Writerwannabe83 · 21/09/2014 20:53

And the Nanny would be allowed sick leave.

Or would she also be told that unless she needed to go to hospital then she must look after the children because God Forbid the father had to commit career suicide to look after his children in her absence...

MintyChops · 21/09/2014 20:54

Hakuylt, beyond ridiculous. If he was ill he wouldn't go in and no-one would die/fail to be fed/ sit in a dirty nappy etc etc. Get a grip.

Hakluyt · 21/09/2014 20:59

Happy to get a grip. If I was too ill to look after the children then of course the other parent would have to do something about it. But I would not expect the other parent to take time off to "look after me" as the OP puts it.

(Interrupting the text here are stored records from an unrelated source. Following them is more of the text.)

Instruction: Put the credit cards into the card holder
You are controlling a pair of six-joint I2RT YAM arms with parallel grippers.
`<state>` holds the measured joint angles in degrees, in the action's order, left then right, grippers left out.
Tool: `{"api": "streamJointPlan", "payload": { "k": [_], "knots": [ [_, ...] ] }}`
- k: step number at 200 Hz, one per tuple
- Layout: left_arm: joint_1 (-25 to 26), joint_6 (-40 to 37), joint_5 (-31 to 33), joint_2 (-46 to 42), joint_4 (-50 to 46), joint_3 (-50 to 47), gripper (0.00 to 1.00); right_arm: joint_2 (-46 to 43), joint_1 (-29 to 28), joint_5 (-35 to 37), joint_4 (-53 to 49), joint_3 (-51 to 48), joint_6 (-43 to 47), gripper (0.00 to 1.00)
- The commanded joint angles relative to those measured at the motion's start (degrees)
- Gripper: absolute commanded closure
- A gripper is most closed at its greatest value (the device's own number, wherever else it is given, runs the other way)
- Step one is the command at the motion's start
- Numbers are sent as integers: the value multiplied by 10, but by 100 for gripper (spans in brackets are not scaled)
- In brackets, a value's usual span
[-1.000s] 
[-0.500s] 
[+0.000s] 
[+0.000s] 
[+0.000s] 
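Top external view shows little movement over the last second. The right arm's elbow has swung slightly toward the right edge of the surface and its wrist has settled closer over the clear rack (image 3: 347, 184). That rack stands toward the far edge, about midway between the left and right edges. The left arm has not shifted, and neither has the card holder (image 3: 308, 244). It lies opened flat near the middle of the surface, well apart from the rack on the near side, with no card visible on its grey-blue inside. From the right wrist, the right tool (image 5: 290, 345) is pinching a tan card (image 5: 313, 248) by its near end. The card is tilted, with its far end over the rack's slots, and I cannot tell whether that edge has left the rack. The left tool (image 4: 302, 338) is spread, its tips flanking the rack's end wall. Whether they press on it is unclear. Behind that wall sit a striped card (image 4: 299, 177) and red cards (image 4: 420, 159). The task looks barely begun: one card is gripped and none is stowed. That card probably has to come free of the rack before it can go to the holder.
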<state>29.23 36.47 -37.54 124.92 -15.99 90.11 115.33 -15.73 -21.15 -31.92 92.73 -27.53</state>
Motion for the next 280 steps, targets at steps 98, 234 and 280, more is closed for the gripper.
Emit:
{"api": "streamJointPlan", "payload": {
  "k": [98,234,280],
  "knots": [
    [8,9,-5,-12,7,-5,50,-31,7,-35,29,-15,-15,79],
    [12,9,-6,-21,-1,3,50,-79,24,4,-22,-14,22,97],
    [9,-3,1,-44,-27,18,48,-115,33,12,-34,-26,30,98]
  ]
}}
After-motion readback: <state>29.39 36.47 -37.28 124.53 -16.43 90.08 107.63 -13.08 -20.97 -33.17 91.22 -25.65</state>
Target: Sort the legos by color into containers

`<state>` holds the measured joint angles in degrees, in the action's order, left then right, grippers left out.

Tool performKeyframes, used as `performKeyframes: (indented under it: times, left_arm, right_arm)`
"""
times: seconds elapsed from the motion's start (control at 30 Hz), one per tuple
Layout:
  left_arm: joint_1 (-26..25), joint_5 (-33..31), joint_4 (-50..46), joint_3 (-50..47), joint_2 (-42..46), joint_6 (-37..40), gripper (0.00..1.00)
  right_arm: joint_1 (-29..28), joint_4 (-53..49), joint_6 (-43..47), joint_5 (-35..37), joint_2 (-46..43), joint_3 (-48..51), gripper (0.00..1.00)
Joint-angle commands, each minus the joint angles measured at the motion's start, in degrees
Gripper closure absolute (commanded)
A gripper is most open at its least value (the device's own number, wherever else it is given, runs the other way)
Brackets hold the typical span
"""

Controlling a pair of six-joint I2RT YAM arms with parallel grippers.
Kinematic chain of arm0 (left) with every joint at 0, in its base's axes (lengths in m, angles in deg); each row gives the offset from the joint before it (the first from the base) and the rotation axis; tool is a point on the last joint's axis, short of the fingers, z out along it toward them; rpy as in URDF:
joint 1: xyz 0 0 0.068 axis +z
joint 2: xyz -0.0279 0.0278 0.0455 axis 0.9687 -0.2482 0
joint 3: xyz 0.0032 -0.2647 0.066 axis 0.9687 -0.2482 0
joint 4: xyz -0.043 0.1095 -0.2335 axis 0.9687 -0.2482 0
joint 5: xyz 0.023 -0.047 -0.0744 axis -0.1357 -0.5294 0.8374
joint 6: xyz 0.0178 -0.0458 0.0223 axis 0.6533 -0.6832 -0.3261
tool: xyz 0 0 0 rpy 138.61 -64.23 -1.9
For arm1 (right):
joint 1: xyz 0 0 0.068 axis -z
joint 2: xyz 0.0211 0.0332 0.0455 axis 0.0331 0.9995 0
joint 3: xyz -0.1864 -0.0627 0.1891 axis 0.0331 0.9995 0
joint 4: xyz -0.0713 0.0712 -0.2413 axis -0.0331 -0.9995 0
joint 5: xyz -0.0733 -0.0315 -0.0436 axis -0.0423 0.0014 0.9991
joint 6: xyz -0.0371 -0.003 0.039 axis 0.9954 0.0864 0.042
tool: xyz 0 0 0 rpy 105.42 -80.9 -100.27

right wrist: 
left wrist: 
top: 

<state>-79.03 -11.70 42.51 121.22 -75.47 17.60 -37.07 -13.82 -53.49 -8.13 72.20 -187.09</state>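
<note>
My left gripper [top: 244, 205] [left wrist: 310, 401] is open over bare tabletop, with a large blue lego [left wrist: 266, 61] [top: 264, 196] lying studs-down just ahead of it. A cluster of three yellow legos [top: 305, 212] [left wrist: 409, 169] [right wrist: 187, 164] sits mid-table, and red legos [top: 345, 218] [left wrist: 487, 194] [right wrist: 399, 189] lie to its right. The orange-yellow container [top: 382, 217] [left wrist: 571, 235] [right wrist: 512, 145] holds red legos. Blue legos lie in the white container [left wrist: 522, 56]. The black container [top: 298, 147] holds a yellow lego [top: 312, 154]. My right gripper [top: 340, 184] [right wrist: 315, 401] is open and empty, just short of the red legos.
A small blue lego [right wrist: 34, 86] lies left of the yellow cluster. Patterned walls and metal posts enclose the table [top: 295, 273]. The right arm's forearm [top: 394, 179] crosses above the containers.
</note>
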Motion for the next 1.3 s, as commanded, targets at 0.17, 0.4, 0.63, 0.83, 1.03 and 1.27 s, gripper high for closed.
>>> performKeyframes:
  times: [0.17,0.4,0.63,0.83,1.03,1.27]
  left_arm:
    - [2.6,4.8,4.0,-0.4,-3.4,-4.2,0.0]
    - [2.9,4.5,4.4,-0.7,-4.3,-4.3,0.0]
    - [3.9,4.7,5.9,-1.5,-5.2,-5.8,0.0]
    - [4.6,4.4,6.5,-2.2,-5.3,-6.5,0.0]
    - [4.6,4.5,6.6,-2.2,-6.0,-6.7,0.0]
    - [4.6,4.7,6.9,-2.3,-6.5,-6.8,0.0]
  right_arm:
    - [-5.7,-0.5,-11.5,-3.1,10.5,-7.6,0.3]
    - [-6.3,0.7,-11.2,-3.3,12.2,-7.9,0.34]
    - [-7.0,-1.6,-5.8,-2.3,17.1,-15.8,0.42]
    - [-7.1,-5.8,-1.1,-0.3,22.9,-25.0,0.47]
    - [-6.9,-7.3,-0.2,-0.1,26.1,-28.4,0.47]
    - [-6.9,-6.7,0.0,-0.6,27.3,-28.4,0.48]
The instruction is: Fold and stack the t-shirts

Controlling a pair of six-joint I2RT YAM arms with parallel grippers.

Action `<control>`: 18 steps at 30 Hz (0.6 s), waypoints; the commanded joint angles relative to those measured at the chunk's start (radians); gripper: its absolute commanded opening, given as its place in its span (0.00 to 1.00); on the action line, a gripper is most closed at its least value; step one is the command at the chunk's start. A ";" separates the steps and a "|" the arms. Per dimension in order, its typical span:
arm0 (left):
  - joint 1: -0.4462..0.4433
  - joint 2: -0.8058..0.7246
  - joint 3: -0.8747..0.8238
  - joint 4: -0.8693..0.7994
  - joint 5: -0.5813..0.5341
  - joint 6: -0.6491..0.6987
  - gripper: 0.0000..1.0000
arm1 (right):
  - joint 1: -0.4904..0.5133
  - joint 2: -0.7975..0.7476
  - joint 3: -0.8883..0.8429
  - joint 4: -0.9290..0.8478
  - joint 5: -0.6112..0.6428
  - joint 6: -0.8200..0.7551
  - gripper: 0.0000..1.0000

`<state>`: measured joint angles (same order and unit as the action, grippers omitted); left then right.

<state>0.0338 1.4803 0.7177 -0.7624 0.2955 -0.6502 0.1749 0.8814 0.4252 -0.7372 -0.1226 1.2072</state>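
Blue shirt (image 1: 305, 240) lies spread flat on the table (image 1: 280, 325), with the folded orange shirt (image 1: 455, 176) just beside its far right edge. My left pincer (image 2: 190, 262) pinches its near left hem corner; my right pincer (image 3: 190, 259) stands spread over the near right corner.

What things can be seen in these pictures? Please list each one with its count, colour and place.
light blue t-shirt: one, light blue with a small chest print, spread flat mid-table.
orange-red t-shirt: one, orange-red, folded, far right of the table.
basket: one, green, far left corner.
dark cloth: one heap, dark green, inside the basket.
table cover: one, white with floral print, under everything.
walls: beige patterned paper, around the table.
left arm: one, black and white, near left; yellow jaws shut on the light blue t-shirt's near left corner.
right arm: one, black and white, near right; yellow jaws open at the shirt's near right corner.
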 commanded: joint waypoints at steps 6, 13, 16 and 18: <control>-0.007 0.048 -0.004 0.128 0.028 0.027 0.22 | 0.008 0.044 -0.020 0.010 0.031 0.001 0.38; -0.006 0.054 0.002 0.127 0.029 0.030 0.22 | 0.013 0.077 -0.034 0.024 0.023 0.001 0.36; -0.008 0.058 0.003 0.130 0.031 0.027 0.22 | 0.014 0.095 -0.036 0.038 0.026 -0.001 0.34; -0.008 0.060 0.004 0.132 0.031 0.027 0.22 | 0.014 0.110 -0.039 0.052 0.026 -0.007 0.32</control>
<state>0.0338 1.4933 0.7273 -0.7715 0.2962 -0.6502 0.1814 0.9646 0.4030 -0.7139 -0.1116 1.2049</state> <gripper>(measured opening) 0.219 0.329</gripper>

thatniceperson · 21/09/2014 21:00

Yanbu.
I am also a sahm and my dp has taken days off to look after our son. We have recently had another baby and when I was pregnant he took a day off, maybe just one or two for when I was feeling extremely sick.
I wasn't so unwell I needed to be in hospital but it wasn't like i was just feeling a bit rough with a cold either. I needed help and he stayed home and helped me.
My dp works in a high pressure job in London, big firm, important stuff etc. It's not considered career suicide there.

PowderMum · 21/09/2014 21:17

I'm not a SAHP and never have been, if I'm under the weather I go to work and was always able to look after my DC when they were small, with the help of Cbeebies.
However I have also suffered from some more major health issues and remember for instance having a gallbladder attack on the day of the summer fair when down to help, I was in too much pain to function on any level DH had to leave work extra early to take over the childcare and go to the fair. If the attack had happened earlier in the day he wouldn't have been able to go into work until he found someone else to look after the children. I could look after myself but no one else.
OP I think your level of expectation on your DH is unrealistic, but only you know how bad you are.